* **HOW TO COMPLETE THIS TASK**
Where a line of the data below has the string "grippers", copy that line.

* **DATA SHOWN**

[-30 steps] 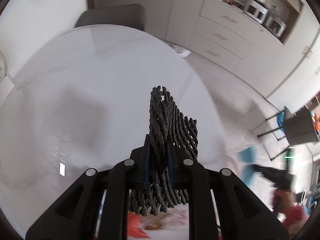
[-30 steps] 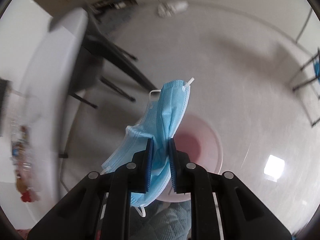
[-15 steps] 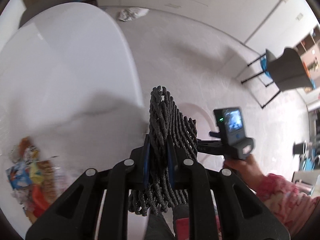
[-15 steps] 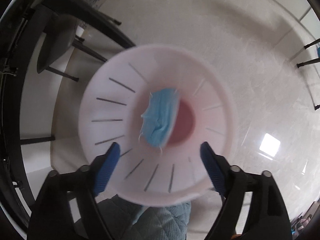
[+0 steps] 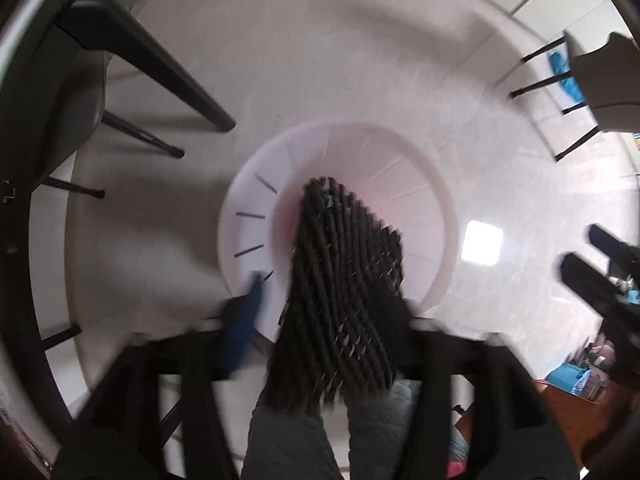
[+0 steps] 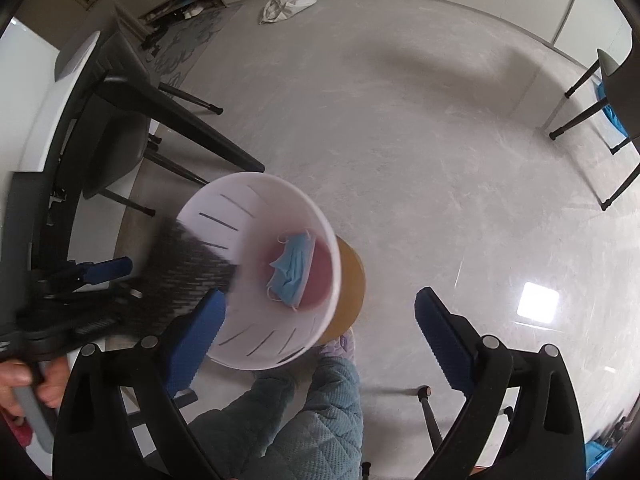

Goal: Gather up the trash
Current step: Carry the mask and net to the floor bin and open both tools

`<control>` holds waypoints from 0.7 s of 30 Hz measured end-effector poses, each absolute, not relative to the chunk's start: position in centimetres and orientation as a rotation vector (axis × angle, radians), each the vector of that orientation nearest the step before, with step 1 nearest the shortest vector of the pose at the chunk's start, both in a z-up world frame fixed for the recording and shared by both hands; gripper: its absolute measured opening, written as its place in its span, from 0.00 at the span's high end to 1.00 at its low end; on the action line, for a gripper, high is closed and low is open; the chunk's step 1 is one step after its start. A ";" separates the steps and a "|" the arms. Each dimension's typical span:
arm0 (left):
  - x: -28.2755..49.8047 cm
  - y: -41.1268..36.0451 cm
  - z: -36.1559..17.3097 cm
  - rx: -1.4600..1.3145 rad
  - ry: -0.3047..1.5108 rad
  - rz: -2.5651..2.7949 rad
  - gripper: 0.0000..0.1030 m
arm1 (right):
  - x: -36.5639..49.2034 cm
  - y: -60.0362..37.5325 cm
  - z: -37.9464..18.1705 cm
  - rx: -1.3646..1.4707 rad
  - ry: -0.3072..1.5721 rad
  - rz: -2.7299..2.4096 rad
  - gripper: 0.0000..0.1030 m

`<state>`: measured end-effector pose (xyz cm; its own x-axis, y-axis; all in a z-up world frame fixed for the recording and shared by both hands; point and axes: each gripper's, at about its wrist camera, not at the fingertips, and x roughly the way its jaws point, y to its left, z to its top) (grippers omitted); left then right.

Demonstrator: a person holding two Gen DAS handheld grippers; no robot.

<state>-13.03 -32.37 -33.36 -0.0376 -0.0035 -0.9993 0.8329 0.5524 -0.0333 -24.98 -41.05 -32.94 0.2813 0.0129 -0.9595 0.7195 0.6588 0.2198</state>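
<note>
A white slotted bin stands on the floor with a blue face mask lying on its pink bottom. My right gripper hangs above it, its jaws opening wide with nothing between them. A black foam net sits over the bin between the blurred jaws of my left gripper, which are opening and no longer press on it. The right wrist view shows the net at the bin's left rim, beside the left gripper and a person's hand.
Dark table legs and a grey chair stand left of the bin. Another chair is at the far right. A white bag lies on the pale floor. A person's quilted trouser leg is just below the bin.
The right gripper opened and dropped the mask into the bin. The left gripper swung from over the table down to the bin, then spread its jaws off the net.
</note>
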 end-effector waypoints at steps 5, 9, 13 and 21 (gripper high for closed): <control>-13.1 -31.6 -33.1 0.775 1.456 -0.760 0.30 | -24.7 -41.3 -33.4 0.743 1.223 -0.528 0.08; -13.0 -30.3 -29.9 0.722 1.442 -0.773 0.30 | -24.8 -41.6 -31.5 0.716 1.208 -0.512 0.08; -13.2 -29.9 -25.1 0.628 1.364 -0.800 0.26 | -23.0 -40.9 -27.3 0.638 1.155 -0.469 0.08; -11.9 -22.1 -10.4 0.446 1.091 -0.714 0.08 | -16.4 -36.2 -15.1 0.373 0.996 -0.262 0.02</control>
<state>-11.92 -22.08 -10.40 0.2765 -0.3013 -0.9126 0.7156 0.6983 -0.0138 -16.44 -36.19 -15.13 0.5205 -0.0449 -0.8527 0.3806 0.9061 0.1846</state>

* **EXERCISE SOLUTION**
`<state>`: measured end-effector pose (xyz cm; its own x-axis, y-axis; all in a z-up world frame fixed for the recording and shared by both hands; point and axes: each gripper's, at about its wrist camera, not at the fingertips, and x roughly the way its jaws point, y to its left, z to its top) (grippers omitted); left then right.
Demonstrator: a person holding two Gen DAS handheld grippers; no robot.

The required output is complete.